Task –
Please retype the listing below exactly, from its opening line through the line where "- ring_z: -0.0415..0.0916" appears.

Collected data –
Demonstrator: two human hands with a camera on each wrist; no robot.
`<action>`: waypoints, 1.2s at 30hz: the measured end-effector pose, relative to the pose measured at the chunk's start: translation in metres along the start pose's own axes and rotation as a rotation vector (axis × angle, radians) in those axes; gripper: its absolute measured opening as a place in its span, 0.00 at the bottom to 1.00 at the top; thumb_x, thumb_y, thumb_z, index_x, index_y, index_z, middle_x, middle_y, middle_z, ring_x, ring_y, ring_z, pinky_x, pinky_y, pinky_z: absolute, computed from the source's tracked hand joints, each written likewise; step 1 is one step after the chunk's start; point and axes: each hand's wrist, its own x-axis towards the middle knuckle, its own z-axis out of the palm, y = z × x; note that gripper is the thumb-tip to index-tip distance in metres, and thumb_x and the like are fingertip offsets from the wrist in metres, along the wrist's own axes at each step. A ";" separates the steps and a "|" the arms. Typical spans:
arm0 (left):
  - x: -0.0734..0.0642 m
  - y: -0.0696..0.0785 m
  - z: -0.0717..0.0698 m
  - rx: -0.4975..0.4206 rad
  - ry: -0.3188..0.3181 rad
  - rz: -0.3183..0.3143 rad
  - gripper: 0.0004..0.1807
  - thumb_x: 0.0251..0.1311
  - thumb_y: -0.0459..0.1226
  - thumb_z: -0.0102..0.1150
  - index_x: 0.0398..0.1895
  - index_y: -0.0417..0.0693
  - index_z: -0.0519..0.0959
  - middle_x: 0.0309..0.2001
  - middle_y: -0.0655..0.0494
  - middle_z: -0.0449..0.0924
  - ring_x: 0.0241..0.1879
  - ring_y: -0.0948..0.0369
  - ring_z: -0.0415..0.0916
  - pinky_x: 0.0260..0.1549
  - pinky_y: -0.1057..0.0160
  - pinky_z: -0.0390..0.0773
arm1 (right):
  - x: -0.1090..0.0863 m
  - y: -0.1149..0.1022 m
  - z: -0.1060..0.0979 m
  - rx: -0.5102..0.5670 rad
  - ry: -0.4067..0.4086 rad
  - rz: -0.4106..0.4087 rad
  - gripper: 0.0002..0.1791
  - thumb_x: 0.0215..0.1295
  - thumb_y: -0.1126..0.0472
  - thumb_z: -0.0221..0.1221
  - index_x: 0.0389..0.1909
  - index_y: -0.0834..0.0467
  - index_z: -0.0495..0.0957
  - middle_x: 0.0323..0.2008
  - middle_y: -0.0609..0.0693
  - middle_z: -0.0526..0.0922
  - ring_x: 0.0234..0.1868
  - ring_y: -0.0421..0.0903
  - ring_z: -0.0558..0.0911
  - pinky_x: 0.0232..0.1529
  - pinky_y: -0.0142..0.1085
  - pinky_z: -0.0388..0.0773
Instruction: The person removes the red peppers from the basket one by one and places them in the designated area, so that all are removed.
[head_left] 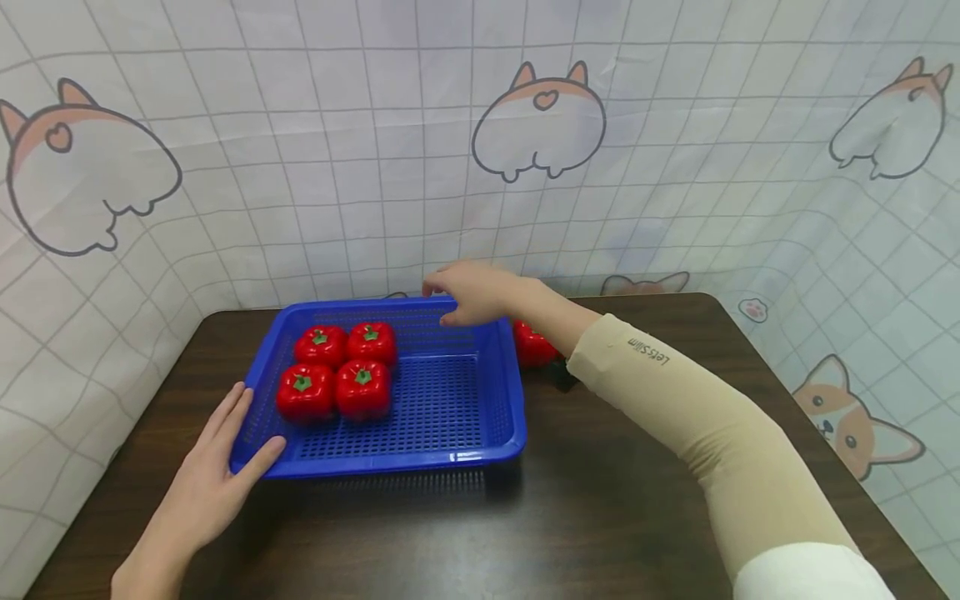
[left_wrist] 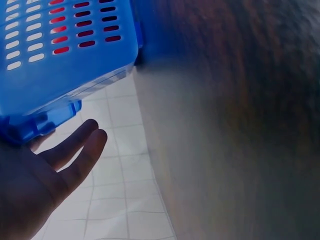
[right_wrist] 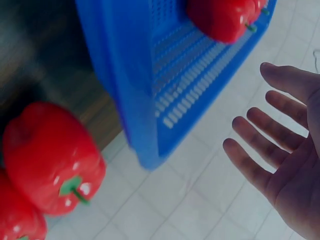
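A blue plastic basket [head_left: 438,457] holds several red bell peppers [head_left: 363,390] with green stems, bunched in its left half. My left hand [head_left: 202,483] lies at the basket's front left corner, thumb by the rim and the other fingers along the outside. In the left wrist view, those fingers [left_wrist: 82,152] are extended loosely beside the basket's rim. Over the back right corner hovers my right hand [head_left: 480,292], its fingers spread and nothing between them. To the right of the basket, partly hidden by my right forearm, is another red bell pepper [head_left: 534,346].
Two red bell peppers [right_wrist: 55,157] show outside the basket in the right wrist view. The dark wooden table [head_left: 600,500] ends at a white gridded cloth [head_left: 360,167] with corgi drawings, which hangs behind and at both sides.
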 end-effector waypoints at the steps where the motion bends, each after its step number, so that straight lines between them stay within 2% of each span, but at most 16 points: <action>1: 0.000 0.000 0.000 0.000 0.003 0.002 0.44 0.73 0.49 0.58 0.83 0.43 0.49 0.83 0.45 0.41 0.76 0.32 0.47 0.64 0.23 0.52 | 0.003 -0.003 0.001 -0.005 -0.004 -0.011 0.24 0.69 0.57 0.66 0.64 0.58 0.76 0.60 0.54 0.80 0.62 0.51 0.77 0.64 0.44 0.72; 6: 0.000 -0.001 0.001 0.003 0.014 0.009 0.44 0.73 0.48 0.58 0.83 0.43 0.50 0.83 0.45 0.42 0.75 0.32 0.48 0.63 0.23 0.53 | 0.014 -0.017 0.011 -0.014 -0.029 -0.047 0.25 0.69 0.57 0.66 0.65 0.57 0.75 0.63 0.54 0.78 0.65 0.49 0.75 0.65 0.42 0.72; 13: 0.000 -0.001 0.001 0.000 0.018 0.008 0.44 0.73 0.48 0.58 0.83 0.43 0.50 0.83 0.45 0.42 0.76 0.32 0.47 0.64 0.23 0.52 | 0.028 -0.037 0.023 -0.008 -0.058 -0.124 0.25 0.69 0.56 0.67 0.65 0.58 0.75 0.62 0.52 0.78 0.64 0.47 0.75 0.65 0.39 0.71; 23: -0.001 -0.001 0.002 -0.016 0.034 0.013 0.44 0.73 0.48 0.59 0.83 0.44 0.51 0.82 0.45 0.43 0.76 0.33 0.47 0.64 0.24 0.52 | 0.041 -0.070 0.040 0.006 -0.121 -0.152 0.30 0.69 0.56 0.67 0.69 0.56 0.72 0.66 0.51 0.72 0.66 0.44 0.71 0.65 0.35 0.71; 36: -0.003 -0.001 0.003 -0.016 0.046 -0.001 0.44 0.72 0.48 0.60 0.83 0.45 0.52 0.82 0.47 0.44 0.76 0.34 0.49 0.64 0.24 0.54 | 0.049 -0.090 0.052 -0.025 -0.159 -0.182 0.34 0.68 0.55 0.68 0.73 0.53 0.70 0.71 0.50 0.67 0.72 0.47 0.63 0.66 0.35 0.71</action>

The answer –
Demonstrator: two human hands with a camera on each wrist; no robot.
`<action>`: waypoints, 1.2s at 30hz: the measured end-effector pose, relative to the pose measured at the chunk's start: translation in metres along the start pose's own axes and rotation as a rotation vector (axis × angle, radians) in those axes; gripper: its absolute measured opening as a place in its span, 0.00 at the bottom to 1.00 at the top; thumb_x, thumb_y, thumb_z, index_x, index_y, index_z, middle_x, middle_y, middle_z, ring_x, ring_y, ring_z, pinky_x, pinky_y, pinky_z: absolute, computed from the source's tracked hand joints, each written likewise; step 1 is one step after the chunk's start; point and axes: each hand's wrist, its own x-axis towards the middle knuckle, its own z-axis out of the palm, y = z × x; note that gripper is the thumb-tip to index-tip distance in metres, and thumb_x and the like are fingertip offsets from the wrist in metres, along the wrist's own axes at each step. A ";" separates the steps and a "|" the arms. Typical spans:
arm0 (left):
  - x: -0.0734..0.0642 m
  - y: -0.0696..0.0785 m
  - z: -0.0717..0.0698 m
  - rx: -0.4975..0.4206 rad
  - ry: -0.3188..0.3181 rad
  - rz: -0.3183..0.3143 rad
  - gripper: 0.0004..0.1807
  - thumb_x: 0.0251..0.1311
  - thumb_y: -0.0459..0.1226
  - thumb_z: -0.0102..0.1150
  - index_x: 0.0398..0.1895
  - index_y: -0.0417..0.0693
  - index_z: -0.0519..0.0959
  - middle_x: 0.0309..0.2001
  - middle_y: -0.0655..0.0494
  - middle_z: -0.0449..0.0924
  - ring_x: 0.0241..0.1879
  - ring_y: -0.0948..0.0369
  - ring_z: -0.0415..0.0916

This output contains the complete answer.